RotGold kippt Lehrlingsentschädigung
Hall in Tirol
Mittwoch, den 14. Dezember 2005 um 14:46 Uhr
Bis zur Budgetsitzung hatte die VP Hall geglaubt, dass die von ihr vor einigen Jahren eingeführte Lehrlingsentschädigung, die mit Jahresende ausläuft, wieder verlängert wird. Im Budgetentwurf waren dafür auch 40.000 Euro vorgesehen. Doch es kam anders, denn mit ihrer Mehrheit entschieden Hannes Margreiter und Harald Schweighofer, diese Aktion vorerst nicht fortzuführen, sondern eine Arbeitsgruppe einzurichten, die in den nächsten drei Monaten erörten soll, ob und in welcher Form diese Entschädigung an die Unternehmer ausbezahlt wird.

Hall (ww). "Wir sind zwar grundsätzlich für eine Lehrplatzförderung", begründete Walter Vedlin (SP Hall) seinen Antrag, aber "man wolle ein System haben, dass dazu geeignet ist, neue Lehrplätze zu schaffen und nicht bestehend zu unterstützen". Deshalb wolle man auch eine Arbeitsgruppe einsetzen, um das bestehende System zu überprüfen.
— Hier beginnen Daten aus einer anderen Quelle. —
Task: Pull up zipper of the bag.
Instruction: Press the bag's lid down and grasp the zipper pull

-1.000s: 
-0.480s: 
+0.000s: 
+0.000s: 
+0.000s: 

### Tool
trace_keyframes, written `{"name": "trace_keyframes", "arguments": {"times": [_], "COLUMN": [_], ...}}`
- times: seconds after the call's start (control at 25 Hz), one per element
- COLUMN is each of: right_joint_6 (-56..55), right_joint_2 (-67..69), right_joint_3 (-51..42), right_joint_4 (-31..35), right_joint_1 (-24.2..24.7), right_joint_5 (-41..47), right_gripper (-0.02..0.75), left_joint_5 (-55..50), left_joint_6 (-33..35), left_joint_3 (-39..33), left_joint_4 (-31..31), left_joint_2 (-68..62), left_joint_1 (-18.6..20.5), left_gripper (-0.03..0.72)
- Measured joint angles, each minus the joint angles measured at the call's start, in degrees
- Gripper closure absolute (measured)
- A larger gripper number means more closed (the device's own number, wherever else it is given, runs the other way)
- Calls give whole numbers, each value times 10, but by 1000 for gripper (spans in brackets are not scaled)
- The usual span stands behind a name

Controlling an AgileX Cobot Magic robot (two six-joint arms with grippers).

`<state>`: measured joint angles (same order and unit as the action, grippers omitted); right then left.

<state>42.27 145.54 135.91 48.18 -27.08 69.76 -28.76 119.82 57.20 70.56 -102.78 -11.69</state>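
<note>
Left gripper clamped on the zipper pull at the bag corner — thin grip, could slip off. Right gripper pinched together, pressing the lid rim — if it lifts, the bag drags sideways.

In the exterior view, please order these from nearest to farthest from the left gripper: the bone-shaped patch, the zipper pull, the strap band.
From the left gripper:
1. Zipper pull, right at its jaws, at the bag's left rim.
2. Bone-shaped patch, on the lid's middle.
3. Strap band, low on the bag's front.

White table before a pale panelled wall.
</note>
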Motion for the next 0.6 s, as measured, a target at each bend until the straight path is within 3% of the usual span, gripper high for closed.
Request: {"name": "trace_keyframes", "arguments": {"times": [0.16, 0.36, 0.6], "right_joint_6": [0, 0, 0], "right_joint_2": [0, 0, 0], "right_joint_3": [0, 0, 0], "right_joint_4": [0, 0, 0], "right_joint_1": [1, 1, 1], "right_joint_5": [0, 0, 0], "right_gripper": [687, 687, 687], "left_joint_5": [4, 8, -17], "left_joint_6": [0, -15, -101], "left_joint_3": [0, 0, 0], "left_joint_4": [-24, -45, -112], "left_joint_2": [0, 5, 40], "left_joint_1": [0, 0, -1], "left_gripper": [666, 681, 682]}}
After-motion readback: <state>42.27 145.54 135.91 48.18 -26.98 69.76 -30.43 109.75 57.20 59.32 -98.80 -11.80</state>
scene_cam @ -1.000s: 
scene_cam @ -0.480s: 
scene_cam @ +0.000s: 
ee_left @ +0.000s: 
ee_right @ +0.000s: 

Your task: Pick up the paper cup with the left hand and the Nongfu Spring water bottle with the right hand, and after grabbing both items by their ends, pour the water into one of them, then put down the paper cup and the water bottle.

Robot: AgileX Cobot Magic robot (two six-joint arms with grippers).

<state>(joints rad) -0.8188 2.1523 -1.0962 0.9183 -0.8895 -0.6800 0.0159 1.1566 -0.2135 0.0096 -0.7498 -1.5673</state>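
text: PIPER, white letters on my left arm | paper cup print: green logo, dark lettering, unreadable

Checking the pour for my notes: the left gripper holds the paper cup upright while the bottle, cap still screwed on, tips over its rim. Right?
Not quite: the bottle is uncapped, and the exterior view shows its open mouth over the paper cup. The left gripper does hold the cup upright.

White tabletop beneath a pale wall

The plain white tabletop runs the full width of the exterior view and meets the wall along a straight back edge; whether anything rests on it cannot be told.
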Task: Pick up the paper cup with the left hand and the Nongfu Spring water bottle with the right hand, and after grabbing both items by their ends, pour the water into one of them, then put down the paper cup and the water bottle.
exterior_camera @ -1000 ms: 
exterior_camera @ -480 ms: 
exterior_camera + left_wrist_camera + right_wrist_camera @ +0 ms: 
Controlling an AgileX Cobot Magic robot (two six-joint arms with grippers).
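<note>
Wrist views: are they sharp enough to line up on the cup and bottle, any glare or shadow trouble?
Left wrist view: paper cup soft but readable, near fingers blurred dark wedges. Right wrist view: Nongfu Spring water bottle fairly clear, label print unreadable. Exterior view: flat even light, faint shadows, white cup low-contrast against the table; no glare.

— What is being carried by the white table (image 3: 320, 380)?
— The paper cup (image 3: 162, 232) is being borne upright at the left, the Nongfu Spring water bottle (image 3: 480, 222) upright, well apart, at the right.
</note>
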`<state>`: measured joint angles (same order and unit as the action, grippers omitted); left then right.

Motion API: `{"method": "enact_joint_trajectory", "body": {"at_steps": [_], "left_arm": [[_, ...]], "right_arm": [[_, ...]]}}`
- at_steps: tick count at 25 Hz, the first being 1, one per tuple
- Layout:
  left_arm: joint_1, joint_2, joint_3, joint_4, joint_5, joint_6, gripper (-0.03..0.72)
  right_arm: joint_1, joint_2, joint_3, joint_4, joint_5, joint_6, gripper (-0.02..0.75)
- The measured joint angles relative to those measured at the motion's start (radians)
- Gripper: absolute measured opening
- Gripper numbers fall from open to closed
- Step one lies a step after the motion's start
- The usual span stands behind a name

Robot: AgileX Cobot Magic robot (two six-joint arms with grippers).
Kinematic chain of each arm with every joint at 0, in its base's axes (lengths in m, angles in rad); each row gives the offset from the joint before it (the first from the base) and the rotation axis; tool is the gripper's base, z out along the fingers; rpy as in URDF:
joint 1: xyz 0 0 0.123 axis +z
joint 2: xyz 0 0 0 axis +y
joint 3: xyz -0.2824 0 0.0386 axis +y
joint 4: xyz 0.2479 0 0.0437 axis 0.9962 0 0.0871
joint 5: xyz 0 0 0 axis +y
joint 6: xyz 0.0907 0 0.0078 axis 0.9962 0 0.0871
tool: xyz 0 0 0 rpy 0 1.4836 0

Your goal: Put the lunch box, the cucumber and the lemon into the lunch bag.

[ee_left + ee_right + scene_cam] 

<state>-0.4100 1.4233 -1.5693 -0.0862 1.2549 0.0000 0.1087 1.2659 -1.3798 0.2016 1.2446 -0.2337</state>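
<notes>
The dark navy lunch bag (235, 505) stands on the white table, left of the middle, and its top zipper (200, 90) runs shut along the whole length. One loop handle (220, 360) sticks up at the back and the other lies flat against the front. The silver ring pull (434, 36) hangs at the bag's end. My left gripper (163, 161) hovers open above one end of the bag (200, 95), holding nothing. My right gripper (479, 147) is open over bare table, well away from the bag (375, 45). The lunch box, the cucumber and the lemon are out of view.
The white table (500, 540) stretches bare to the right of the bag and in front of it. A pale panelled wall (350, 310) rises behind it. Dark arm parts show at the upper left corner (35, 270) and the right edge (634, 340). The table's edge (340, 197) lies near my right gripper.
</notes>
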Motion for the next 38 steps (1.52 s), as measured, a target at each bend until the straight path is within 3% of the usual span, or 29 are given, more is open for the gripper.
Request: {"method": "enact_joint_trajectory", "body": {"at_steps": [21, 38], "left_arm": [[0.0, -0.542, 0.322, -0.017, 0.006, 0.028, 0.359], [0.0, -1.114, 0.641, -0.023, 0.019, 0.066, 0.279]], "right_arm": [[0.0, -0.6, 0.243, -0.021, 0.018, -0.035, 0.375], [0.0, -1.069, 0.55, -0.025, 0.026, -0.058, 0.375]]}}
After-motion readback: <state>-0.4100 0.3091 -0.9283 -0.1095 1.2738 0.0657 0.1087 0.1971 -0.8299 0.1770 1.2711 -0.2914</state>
Bisher hatte die Stadt Hall jedem Unternehmer, der Lehrlinge ausbildet, die für diesen Lehrling anfallende Kommunalsteuer als Unterstützung refundiert. 2005 waren dabei rund 36.000 Euro an die Unternehmer geflossen. Eva Maria Posch (VP Hall) konnte diesen Vorstoß überhaupt nicht verstehen: "Es ist vergebene Liebesmüh ein bewährtes und vielfach kopiertes System aufzugeben, um dann in einer Arbeitsgruppe viel Zeit zu verschwenden, um etwas Besseres zu finden".

Keine Geldgeschenke

Hannes Margreiter sieht überhaupt für die öffentliche Hand die Zeit gekommen, sich von dieser Art der "Geldgeschenke" zurückzuziehen. "Das Schaffen von Arbeitsplätzen ist die Aufgabe des privaten Unternehmertums", so Margreiter. Die Politik habe nur die entsprechenden Rahmenbedingungen zu schaffen. Es sei in der derzeitigen Form eine Verschwendung öffentlicher Gelder und daher sei es mehr als zweckmäßig, diesen Modus zu überlegen. Für Eva Posch ist Intention Vedlins, nur mehr neu geschaffene Lehrplätze zu fördern, der völlig falsche Weg. "Wer bestimmt eigentlich was ein neuer Lehrplatz ist", gab Posch zu bedenken. Außerdem würden dadurch vor allem die Klein- und Kleinstunternehmer benachteiligt, die sich ein oder zwei Lehrstellen mit viel Engagement leisteten. "Dieser neue Modus würde vor allem die Großbetriebe bevorzugen und ist überdies mit einem hohen bürokratischen aufwand verbunden", gab Posch zu bedenken. Mit ihrer Mehrheit entschied Rot-Gold-Grün dann aber doch für die Einstellung der Lehrlingsförderung, was Bgm. Vonmetz überhaupt nicht behagte: "Das war so überhaupt nicht besprochen", ließ Vonmetz erkennen, dass dieser Vorstoß für die VP Hall völlig unerwartet gekommen war.